Ces symptômes n’en restent pas moins réels. La réponse rapide de la Haute Autorité de santé (HAS) recommande plusieurs conduites à tenir selon les symptômes. Mais il convient également de « ne pas tout attribuer au Covid long », avertit le Pr Lemogne, pointant un risque d’erreur ou d’errance diagnostique important. « Il est nécessaire de vérifier qu’il n’y ait pas une autre pathologie, y compris psychiatrique, recommande-t-il. Une fois éliminé un diagnostic différentiel, il faut se poser la question des croyances des patients et des comportements induits qui peuvent être une source de pérennisation des symptômes. »

Comme le préconisait également la Pr Brigitte Ranque, co-autrice, spécialiste en médecine interne (hôpital européen Georges-Pompidou) et membre du groupe expert de la HAS, lors d'un live chat du « Quotidien », le psychiatre invite à ne « jamais remettre en doute les symptômes », mais également à donner aux patients des éléments d’information rassurants. « Il faut rappeler que c’est une situation fréquente après une infection aiguë, que l’on retrouve dans d’autres pathologies et dont l’évolution habituelle est spontanément favorable, bien que non linéaire avec des phases de reprise symptomatique devenant progressivement moins intenses et moins fréquentes », préconise-t-il.

En pratique, une fois les diagnostics différentiels écartés, il s’agit par ailleurs de « ne pas pousser les investigations exploratoires à outrance » et d’« encourager et accompagner la reprise progressive de l’activité habituelle ». En dernier recours, les patients peuvent également être orientés vers les structures dédiées.

À l’Hôtel-Dieu, le Pr Lemogne participe à une prise en charge spécifique, consistant en un circuit de trois consultations.
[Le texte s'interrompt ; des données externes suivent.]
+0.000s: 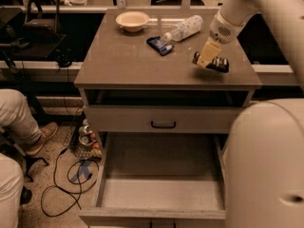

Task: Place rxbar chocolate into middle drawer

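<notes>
The rxbar chocolate, a small dark wrapper with pale lettering, is at the right side of the cabinet top. My gripper reaches down from the upper right. Its pale yellow fingers are closed on the bar's left end and hold it just above the surface. The middle drawer is pulled out wide open below the cabinet front, and its grey floor is bare.
A pale bowl, a lying water bottle and a blue-and-white snack packet sit at the back of the top. The shut upper drawer shows a black handle. A person's legs and floor cables are at the left. My white body fills the lower right.
</notes>
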You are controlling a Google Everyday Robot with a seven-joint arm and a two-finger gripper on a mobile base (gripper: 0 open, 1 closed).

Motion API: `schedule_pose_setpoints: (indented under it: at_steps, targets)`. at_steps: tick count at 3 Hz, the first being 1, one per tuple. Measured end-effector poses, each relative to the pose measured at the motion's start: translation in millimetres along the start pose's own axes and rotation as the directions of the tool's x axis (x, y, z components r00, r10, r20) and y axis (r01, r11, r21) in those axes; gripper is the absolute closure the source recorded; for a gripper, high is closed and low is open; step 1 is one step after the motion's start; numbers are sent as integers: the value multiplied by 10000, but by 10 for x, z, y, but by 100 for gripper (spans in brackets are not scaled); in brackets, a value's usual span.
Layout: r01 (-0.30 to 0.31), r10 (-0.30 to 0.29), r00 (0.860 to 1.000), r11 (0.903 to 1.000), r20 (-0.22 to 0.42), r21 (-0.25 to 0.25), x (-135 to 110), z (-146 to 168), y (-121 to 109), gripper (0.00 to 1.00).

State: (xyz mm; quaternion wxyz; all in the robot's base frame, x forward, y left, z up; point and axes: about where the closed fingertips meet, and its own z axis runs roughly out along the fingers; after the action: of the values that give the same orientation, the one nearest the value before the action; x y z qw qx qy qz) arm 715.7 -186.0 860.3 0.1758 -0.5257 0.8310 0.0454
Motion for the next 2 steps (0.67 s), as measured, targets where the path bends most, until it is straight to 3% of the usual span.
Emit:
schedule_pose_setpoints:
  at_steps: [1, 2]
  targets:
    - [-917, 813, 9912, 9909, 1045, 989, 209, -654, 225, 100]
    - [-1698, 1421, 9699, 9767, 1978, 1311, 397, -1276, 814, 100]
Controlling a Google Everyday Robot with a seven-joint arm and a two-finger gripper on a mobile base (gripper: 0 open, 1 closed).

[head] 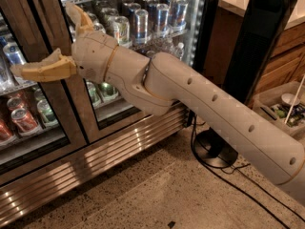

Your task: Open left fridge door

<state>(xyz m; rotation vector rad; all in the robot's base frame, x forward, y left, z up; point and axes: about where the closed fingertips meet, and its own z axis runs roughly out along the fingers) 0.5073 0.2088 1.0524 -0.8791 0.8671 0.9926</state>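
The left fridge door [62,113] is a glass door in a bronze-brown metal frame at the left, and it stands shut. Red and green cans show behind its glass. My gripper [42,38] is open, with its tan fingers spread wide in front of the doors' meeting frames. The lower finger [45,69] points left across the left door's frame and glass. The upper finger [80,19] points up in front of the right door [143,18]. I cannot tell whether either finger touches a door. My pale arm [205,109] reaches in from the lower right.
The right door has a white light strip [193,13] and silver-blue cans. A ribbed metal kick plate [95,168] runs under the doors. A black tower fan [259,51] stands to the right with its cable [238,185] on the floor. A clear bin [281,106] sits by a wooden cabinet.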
Une première, d’au moins une heure, avec un interniste ou un infectiologue, permet de « passer en revue les symptômes et les hypothèses étiologiques possibles ». Une deuxième avec un psychiatre explore deux volets : diagnostic différentiel ou comorbide et identification des croyances et des comportements associés. Une dernière avec un médecin spécialisé en activité physique permet d’évaluer le niveau de déconditionnement physique et éventuellement de prescrire une réadaptation à l’effort appropriée. Plus d’une cinquantaine de patients ont déjà été reçus depuis le lancement il y a 5 mois.